The legislature recently passed the Auditor General for Local Government Act. While I firmly support the work that auditors general do to improve governance and accountability, I must advise you I voted against this deeply flawed legislation.
It is difficult to argue against any office that conducts performance audits. The extraordinary work of the provincial auditor general has made me an ardent believer in the wisdom of that office.
But to succeed, an auditor general must be completely independent. There must be no opportunity for retribution within the term of office. The value of the audit is in its professional honesty. What is discovered must be reported. The recommendations must be free of interference and the threat of it.
But the new municipal auditor general will not be independent. The office has a flawed structure that is open to interference by special interests. And that structure is deliberate.
The premier introduced the idea of a municipal auditor general during the Liberal leadership race. There was no prior discussion with municipalities, no studies or reviews, no thought and no consideration of the respectful relationship that should exist between the province and municipalities.
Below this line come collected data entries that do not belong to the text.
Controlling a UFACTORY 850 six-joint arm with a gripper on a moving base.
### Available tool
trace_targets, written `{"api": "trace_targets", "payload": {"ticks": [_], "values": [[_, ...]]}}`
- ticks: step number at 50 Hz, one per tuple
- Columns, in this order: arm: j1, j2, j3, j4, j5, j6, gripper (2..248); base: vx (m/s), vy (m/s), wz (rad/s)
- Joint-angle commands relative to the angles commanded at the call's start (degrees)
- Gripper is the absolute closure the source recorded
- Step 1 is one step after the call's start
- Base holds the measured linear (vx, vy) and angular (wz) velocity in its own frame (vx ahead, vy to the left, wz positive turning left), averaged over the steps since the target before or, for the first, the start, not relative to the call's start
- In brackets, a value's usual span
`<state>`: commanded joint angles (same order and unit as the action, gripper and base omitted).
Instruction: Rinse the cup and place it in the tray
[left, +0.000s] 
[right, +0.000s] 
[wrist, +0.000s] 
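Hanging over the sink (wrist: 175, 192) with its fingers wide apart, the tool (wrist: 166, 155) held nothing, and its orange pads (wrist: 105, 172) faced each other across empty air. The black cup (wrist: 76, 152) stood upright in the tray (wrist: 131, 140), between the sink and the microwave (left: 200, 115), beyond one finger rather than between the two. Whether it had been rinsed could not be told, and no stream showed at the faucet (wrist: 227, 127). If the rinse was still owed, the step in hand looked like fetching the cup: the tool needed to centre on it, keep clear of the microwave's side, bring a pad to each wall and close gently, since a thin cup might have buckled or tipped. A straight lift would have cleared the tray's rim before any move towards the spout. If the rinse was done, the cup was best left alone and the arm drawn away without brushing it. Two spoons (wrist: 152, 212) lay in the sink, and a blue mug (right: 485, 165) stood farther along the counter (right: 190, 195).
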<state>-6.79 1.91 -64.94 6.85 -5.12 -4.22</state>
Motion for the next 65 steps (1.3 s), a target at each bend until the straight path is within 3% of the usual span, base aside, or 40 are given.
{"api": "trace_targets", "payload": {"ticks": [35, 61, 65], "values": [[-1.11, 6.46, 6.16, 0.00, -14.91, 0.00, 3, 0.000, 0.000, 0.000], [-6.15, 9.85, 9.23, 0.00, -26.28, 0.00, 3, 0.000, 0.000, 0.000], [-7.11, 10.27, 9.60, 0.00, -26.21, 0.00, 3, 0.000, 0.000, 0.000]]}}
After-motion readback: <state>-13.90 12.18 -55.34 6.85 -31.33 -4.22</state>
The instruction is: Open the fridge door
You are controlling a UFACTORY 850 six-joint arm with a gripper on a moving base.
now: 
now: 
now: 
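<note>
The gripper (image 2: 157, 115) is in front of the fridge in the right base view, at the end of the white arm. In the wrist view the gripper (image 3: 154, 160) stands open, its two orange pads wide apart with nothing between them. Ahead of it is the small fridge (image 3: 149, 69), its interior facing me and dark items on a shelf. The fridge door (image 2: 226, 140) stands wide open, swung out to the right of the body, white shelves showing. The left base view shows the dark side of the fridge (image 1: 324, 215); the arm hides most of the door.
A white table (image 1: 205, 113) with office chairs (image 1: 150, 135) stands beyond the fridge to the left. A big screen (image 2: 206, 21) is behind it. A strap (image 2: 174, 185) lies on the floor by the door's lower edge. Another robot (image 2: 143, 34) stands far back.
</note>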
Corporate complaints about property taxes were the only factor motivating this decision.
Nobody likes their property taxes, and almost all of us would like to see them lowered. But we need a full discussion between all parties before the property tax ratios are radically reformed. The provincial taxpayer shouldn't subsidize the industrial rate. And the residential property owner cannot foot all the bills.
But the province is in a hurry to respond to the corporate complaints (witness the permanent cap on port property taxes) and is looking for a way to justify entering the property tax realm.
Municipalities are required by law to balance their budgets, so the province and industry need to show this is not enough. They need to show the real tax culprit is gross waste and mismanagement. And the appointed structure of the Office of the Local Government Auditor General opens the way.
The cabinet will appoint an audit council and chair after consulting with the Union of British Columbia Municipalities (UBCM) and representatives of business, taxpayers or local government "professionals."
This council, thus shaped by and beholden to government, then recommends who should be auditor general. It also gets to recommend the removal or the suspension of the auditor general. The council may specifically comment on and make recommendations on the goals and objectives of the auditor's service plan. The council can make comments and recommendations on the draft reports.
This is not independence. It is opportunity to manipulate both goals and recommendations. And the issue is not that manipulation could happen. The issue is that manipulation will happen and is written into the legislation. The structure of the Office of the Auditor General for Local Government is flawed from the outset.
There is a proper way to do things in a democracy. Government seems to have forgotten that and it is more than worrisome.